要么——
就是收到了风,也照样敢去。
后者更可怕。
因为这意味着,去换手的人,未必是被推出来跑腿的小虾。
极可能是真正知道“旧录全册”值多少钱的人。
想到这里,陆长安低声问蒋瓛:
“你觉得,明夜码头上,会是谁来?”
蒋瓛沉默了两息,淡淡道:
“不是顾四,就是比顾四更值钱的人。”
陆长安眉心一跳。
对。
顾四只是老线头。
真正决定“这东西该不该再留城中”的,未必是他。
有可能,是后头那个真正懂得太子命门有多值钱的人。
而就在这时,蒋瓛又补了一句。
“还有一种可能。”
“什么?”
“明夜去码头的,不是来送东西的。”
“那是来干什么的?”
蒋瓛目光很冷。
“是来——灭口的。
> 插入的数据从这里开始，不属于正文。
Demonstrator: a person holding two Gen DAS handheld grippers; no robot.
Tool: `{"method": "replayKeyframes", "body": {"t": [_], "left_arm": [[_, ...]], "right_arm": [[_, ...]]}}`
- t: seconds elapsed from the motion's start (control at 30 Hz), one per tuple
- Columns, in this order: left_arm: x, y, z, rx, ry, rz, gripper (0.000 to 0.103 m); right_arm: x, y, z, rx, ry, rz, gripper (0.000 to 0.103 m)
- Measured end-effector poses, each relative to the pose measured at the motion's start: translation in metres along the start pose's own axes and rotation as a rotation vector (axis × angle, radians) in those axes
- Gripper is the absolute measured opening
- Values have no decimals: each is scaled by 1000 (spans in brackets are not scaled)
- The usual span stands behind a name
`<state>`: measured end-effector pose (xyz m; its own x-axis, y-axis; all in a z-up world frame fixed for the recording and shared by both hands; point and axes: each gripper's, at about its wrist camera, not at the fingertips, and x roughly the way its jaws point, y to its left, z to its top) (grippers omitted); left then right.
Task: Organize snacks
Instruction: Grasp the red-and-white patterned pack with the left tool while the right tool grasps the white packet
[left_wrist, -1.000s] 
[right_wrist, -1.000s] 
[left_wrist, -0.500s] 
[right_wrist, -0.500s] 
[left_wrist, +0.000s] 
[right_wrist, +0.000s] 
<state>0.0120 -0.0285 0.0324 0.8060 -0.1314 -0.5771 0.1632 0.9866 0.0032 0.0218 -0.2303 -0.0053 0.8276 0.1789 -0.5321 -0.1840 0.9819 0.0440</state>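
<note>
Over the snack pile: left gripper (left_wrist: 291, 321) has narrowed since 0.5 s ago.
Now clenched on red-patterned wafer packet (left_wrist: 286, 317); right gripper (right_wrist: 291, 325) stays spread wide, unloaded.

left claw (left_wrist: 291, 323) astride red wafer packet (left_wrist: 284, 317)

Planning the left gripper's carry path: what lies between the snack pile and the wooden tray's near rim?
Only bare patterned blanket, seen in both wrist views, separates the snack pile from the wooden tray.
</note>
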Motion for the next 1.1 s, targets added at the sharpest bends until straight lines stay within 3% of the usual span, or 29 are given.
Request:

”
陆长安心里一沉。
对。
这也是最坏的一种可能。
若今夜韩太医等人被抓的消息漏了一丝出去,西平码头那边未必还会老老实实换手。
更可能,是借着换手的名义,把知道路子的人一次收干净。
码头、夜半、水路。
这地方太适合让人消失了。
陆长安越想,越觉得背后发冷。
而更让他不舒服的是,韩太医方才那句“最要紧那份,不在这儿”,不像是在虚张声势。
他像是在提醒他们——
今夜你们就算赢了,也只赢了半盘。
真正该拼命的,是明晚。
想到这里,陆长安忍不住低低骂了一句:
“这帮狗东西,是真会挑地方。”
蒋瓛没接话。
因为他也知道,西平码头那一趟,绝不会是闯进去拿人的简单活。
那会是一场真正的碰线。
一旦碰上,谁先露,谁就先死。
而此时此刻,离初五夜半,已经只剩下不到一天。
等他们回到宫里时,天已经快亮了。
御书房灯还亮着。
朱元璋没睡。
陆长安一进去,就看见老朱站在案前,手边摊着会同馆、清墨斋、东宫、太医院四处送回来的新口供和杂物。
看样子,这位爷今晚是打定主意不合眼了。